# Compression Profiles
Rivet v0.5.0 adds `compression_profile` — a high-level intent-based way to
choose a compression codec without knowing the specific codec name or level.
---
## Profile-to-codec mapping
| `none` | Uncompressed | — | Debug / scratch, temporary files, downstream re-compression |
| `fast` | Snappy | — | Fast backfills, high-throughput pipelines, read replicas |
| `balanced` | Zstd | 3 | Production default — good compression, predictable CPU |
| `compact` | Zstd | 9 | Storage-sensitive archives, cold storage, network-constrained uploads |
---
## Choosing a profile
### `none` — uncompressed
Use when:
- You are debugging output format or schema issues and want to open the file quickly.
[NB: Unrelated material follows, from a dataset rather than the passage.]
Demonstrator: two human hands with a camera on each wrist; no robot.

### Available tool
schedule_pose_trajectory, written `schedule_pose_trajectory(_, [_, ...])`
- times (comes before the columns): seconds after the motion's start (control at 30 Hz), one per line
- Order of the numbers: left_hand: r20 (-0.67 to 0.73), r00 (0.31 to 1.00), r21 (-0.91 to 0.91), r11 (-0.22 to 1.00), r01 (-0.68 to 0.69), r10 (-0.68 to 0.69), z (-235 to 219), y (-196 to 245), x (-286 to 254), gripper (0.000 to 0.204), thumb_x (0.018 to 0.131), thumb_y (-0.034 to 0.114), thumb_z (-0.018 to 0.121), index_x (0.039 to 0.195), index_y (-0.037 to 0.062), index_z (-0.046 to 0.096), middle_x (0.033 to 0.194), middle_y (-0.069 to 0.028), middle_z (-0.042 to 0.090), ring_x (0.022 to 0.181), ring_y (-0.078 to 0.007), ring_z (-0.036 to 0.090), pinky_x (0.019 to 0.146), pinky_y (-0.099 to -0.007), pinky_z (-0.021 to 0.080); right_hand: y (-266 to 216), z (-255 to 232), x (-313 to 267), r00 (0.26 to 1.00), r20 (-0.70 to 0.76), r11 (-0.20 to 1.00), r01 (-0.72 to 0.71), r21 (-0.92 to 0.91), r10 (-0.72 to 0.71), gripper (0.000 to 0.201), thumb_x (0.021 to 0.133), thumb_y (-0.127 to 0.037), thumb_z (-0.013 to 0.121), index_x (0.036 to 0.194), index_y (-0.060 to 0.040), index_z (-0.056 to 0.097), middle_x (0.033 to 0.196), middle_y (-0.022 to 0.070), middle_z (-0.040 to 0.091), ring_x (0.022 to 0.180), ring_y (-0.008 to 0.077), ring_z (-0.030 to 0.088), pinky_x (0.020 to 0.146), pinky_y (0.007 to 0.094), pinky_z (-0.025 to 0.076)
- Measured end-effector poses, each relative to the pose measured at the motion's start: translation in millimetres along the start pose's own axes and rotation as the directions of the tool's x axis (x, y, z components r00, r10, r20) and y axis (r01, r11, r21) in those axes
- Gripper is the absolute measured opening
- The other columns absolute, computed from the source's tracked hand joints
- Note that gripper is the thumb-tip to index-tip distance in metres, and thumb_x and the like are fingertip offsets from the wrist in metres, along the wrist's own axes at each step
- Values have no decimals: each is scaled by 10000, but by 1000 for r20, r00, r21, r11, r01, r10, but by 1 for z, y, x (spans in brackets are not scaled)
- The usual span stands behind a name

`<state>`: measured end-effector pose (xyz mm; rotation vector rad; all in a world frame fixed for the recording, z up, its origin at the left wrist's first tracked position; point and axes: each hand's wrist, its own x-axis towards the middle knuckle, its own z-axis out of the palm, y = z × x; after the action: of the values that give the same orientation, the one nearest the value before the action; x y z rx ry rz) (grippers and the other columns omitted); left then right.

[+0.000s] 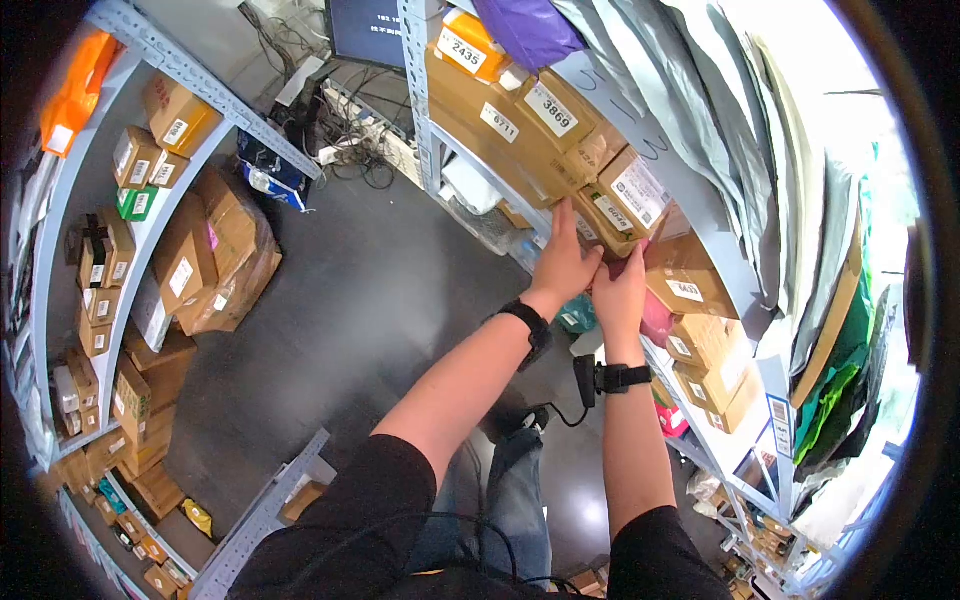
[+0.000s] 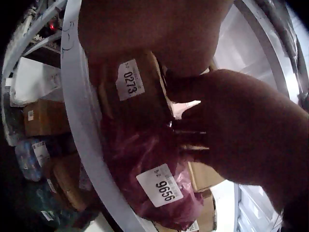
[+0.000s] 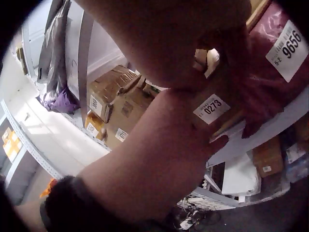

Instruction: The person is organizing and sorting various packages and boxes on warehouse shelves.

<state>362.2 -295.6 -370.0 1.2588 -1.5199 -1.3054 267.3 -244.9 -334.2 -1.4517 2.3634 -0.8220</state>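
In the head view both hands meet at the shelf front. My left hand [image 1: 568, 262] reaches up with straight fingers against a small box labelled 0273 [image 3: 211, 109]; one fingertip shows at its lower edge in the right wrist view. My right hand [image 1: 620, 292] grips the edge of a maroon plastic bag [image 1: 657, 320] beside that box. The left wrist view shows the bag's label, 9656 [image 2: 160, 186], and the box [image 2: 137, 99] next to it, touching. Parts of the right fingertips are hidden behind the packages.
Cartons [image 1: 560, 115] fill the shelf behind and left of the hands, with grey bags [image 1: 690, 90] above. More cartons [image 1: 705, 350] lie to the right. Another shelf rack with boxes [image 1: 180, 280] stands at the left. Cables and a monitor [image 1: 368, 30] are at the top.
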Motion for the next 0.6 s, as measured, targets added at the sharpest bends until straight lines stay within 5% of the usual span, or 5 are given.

- Downstream tooling re-compresses the file (e.g. S3 server-side compression).
- The file is temporary and will be deleted immediately after processing.
**Avoid** in production: uncompressed Parquet files are 3–10× larger than
Zstd-3 on typical tabular data, increasing storage cost and upload time.
### `fast` — Snappy
Use when:
- Throughput matters more than output size (large backfills, bulk loads).
- The extraction runs on a shared database or low-CPU runner where Zstd overhead
is unwanted.
- Downstream query engines read the file frequently and benefit from fast
decompression (Snappy is ~2–3× faster to decompress than Zstd).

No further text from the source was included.